:: WORK INSTRUCTION ::
Among the lines below, copy each one in which "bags" appears.

:: INPUT MATERIAL ::
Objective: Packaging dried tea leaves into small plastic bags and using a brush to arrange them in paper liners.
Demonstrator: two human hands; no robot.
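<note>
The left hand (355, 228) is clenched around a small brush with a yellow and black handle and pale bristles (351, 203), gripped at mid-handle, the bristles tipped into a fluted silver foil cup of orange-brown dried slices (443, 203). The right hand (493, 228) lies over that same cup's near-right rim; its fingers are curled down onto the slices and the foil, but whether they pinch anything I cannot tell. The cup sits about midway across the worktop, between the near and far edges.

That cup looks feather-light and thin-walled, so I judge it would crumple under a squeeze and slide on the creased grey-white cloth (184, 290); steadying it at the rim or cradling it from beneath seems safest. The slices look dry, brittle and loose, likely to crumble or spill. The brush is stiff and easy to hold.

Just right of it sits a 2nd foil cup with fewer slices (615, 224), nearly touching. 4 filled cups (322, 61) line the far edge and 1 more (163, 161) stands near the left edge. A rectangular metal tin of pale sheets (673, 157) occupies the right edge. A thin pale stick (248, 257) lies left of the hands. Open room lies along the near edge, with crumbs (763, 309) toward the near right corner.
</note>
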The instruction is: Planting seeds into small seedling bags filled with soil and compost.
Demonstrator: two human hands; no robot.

:: SOLUTION FOR THIS PROBLEM ::
Objective: Packaging dried tea leaves into small plastic bags and using a brush to arrange them in paper liners.
The instruction is: Planting seeds into small seedling bags filled with soil and compost.

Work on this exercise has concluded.